From the New York Times bestselling author of The House at Tyneford, an epic family saga inspired by the Rothschilds about a headstrong Austrian heiress who will be forced to choose between the family she’s made and the family that made her at the outbreak of World War I.
Vienna, 1911. Twenty-one-year-old Greta Goldbaum has always hungered after what’s forbidden: secret university lectures, unseemly trumpet lessons, and most of all, the freedom to choose her life’s path.
The Goldbaum family has different expectations. United across Europe by unsurpassed wealth and power, Goldbaum men are bankers, while Goldbaum women marry Goldbaum men to produce Goldbaum children. Greta will do her part.

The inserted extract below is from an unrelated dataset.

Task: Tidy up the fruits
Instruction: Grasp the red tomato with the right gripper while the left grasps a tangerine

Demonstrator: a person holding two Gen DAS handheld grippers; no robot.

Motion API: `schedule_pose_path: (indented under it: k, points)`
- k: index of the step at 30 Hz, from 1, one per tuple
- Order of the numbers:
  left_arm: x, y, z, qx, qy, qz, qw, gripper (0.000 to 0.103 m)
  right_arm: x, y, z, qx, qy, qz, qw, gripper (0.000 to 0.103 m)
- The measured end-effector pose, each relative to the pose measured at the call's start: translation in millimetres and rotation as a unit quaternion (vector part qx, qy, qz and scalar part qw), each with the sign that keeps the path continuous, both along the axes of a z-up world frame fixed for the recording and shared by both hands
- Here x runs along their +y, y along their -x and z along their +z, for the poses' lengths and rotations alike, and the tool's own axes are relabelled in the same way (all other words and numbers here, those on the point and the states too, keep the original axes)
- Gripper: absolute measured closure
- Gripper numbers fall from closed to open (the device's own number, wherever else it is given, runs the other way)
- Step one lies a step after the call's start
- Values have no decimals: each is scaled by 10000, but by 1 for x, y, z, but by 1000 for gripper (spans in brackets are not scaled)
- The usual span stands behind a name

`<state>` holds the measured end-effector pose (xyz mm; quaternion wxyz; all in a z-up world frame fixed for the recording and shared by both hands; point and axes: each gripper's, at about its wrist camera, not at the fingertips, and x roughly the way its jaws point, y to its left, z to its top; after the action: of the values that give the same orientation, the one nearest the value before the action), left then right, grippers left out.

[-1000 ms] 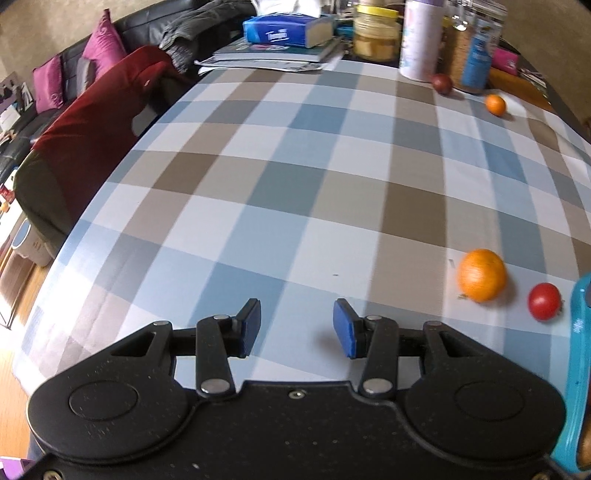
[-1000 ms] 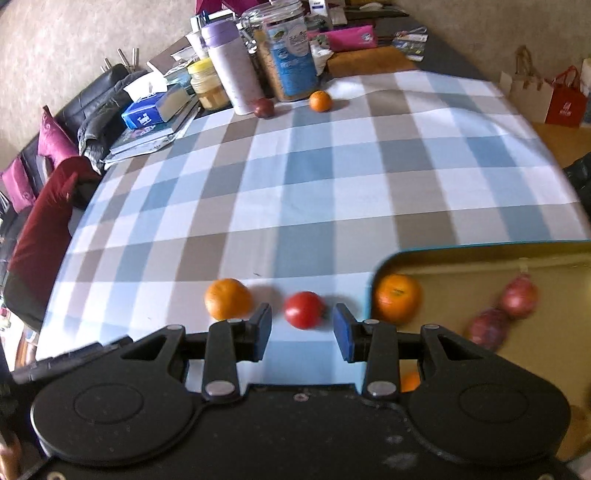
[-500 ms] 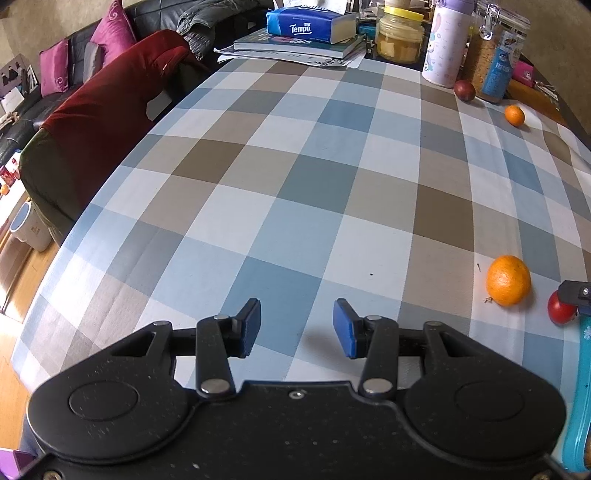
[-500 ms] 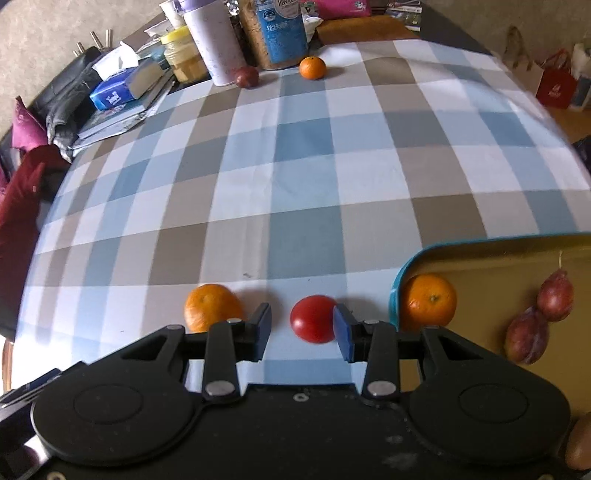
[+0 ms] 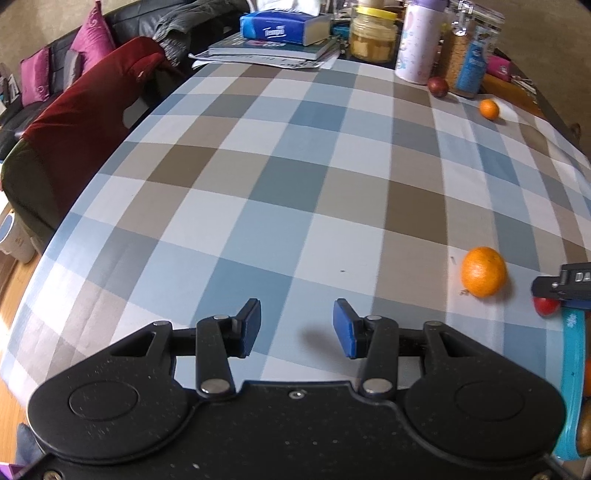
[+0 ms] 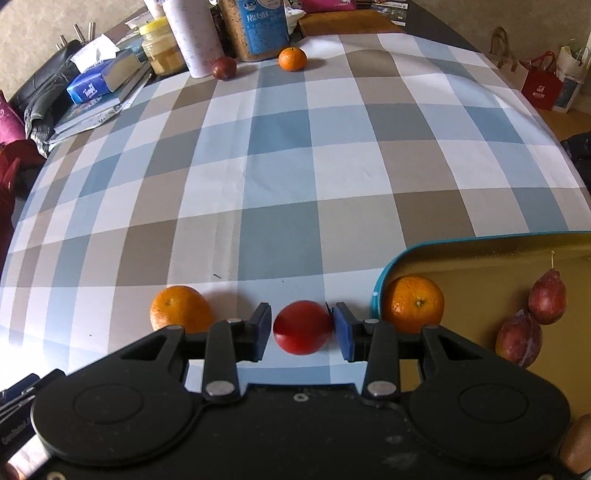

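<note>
1. Your right gripper (image 6: 302, 328) points steeply down at the table edge nearest you, straddling the red tomato (image 6: 303, 326). Its blue pads sit either side of the tomato w/ a sliver of gap on the left and the right pad just about at the skin; jaws apart, not clamped.
2. The tomato rests on the checked tablecloth (image 6: 280, 166), between a big orange (image 6: 180, 308) just to its left and the teal-rimmed tray (image 6: 380, 280) to its right.
3. Inside the tray: another orange (image 6: 413, 302) against the near-left wall, and two dark red plums (image 6: 532, 321) further right, touching each other. A brownish fruit shows at the bottom right corner; can't tell what kind.
4. Your left gripper (image 5: 296, 328) also tilts steeply down, over bare cloth well left of the fruit. Jaws apart, nothing between the pads.
5. From the left cam, the big orange (image 5: 483, 272) sits to the right, and the tomato (image 5: 546, 306) peeks out below the tip of your right gripper (image 5: 565, 286) at the frame edge.
6. Far side of the table: a small orange (image 6: 292, 59) and a dark plum (image 6: 224, 68) lie near a white-lilac bottle (image 6: 194, 33) and a blue-label jar (image 6: 258, 26). A tissue pack (image 6: 103, 81) sits on books at far left.
</note>
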<state>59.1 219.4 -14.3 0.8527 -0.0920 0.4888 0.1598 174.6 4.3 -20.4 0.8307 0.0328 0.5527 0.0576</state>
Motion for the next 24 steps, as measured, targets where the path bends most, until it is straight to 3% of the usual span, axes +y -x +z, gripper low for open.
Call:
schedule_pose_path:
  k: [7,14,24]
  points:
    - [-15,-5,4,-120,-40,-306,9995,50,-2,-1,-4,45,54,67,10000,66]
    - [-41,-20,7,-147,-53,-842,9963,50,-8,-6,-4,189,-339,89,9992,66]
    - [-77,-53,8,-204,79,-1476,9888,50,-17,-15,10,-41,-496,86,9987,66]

So Greta moves to England to wed Albert, a distant cousin. The marriage is not a success. Yet, when Albert’s mother gives Greta a garden, things at Temple Court begin to change. First Greta falls in love with her garden, then with England, and finally with her husband. But when World War I sends both Albert and Greta’s beloved brother, Otto, to the front lines – one to fight for the Allies, one to fight for the Central Powers – the House of Gold is left vulnerable as never before, and Greta must choose: the family she’s created or the one she was forced to leave behind.
Set against a nuanced portrait of World War I, this is a sweeping family saga rich in historical atmosphere and heartbreakingly human characters. House of Gold is Natasha Solomons’s most dazzling and moving novel yet.